▸ WHAT IS BEING ASKED
Please tell how many of the lines below contain "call", using only a number.

▸ Source data
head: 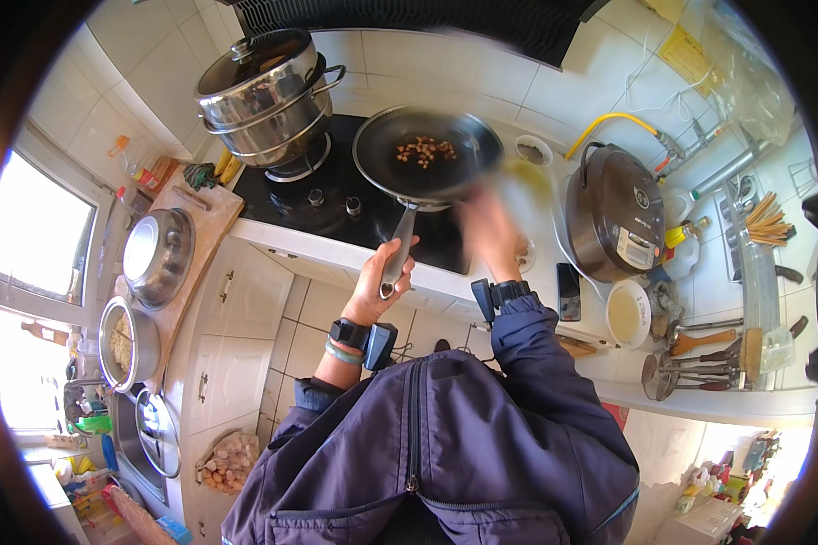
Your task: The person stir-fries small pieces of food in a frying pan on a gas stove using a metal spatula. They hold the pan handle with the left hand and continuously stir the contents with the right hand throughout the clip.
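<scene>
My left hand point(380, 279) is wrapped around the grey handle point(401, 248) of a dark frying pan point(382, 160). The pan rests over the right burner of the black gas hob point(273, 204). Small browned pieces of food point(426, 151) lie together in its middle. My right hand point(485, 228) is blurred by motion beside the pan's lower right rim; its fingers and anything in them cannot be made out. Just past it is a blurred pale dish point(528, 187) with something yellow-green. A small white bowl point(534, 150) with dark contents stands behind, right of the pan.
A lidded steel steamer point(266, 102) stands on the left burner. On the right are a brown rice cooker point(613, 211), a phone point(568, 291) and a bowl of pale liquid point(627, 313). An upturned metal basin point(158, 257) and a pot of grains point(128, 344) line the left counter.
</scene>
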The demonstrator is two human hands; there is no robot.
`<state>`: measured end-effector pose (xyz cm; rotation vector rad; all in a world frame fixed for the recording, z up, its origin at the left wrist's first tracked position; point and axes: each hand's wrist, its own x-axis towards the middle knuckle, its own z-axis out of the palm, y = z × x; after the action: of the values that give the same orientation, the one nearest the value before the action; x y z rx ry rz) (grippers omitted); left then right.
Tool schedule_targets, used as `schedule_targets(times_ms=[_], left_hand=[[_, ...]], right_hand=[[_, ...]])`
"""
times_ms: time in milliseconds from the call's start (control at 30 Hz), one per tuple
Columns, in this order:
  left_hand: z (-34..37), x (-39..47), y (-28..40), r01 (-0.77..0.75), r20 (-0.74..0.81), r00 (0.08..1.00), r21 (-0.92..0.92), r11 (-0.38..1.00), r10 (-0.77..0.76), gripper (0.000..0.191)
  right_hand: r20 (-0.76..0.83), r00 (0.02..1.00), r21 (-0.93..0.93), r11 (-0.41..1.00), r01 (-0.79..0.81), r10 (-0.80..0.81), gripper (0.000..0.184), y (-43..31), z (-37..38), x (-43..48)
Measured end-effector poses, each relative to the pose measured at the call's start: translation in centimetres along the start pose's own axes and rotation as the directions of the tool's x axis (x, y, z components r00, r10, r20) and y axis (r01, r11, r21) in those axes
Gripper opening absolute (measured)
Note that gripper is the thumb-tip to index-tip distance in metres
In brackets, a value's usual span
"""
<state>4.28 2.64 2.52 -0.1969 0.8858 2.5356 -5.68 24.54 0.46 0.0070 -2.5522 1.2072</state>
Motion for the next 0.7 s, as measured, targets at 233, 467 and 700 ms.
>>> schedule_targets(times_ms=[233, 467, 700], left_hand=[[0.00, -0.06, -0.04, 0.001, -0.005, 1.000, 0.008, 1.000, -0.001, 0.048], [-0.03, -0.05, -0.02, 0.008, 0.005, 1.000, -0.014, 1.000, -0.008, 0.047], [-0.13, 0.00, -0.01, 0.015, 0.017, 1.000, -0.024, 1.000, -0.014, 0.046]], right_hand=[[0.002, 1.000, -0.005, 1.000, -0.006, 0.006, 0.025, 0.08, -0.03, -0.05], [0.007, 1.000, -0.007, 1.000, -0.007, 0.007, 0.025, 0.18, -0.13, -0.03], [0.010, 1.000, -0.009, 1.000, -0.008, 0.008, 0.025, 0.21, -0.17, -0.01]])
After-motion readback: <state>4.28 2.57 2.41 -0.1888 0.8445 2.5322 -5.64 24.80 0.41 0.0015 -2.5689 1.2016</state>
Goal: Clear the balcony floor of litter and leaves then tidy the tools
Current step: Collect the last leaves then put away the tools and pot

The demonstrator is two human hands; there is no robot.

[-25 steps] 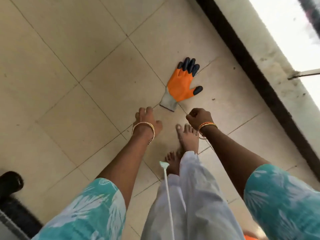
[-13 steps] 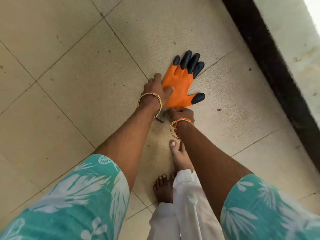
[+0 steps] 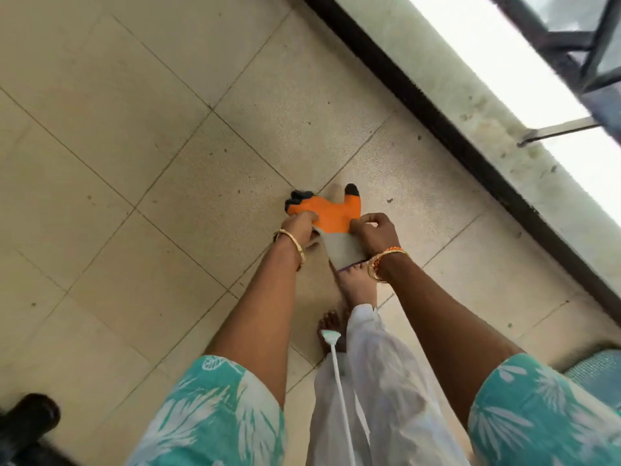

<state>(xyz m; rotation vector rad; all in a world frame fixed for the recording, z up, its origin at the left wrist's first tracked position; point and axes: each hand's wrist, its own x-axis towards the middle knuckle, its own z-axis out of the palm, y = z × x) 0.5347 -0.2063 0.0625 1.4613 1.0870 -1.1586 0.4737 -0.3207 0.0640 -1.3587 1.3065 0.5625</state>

▸ EXERCISE RESPONSE
2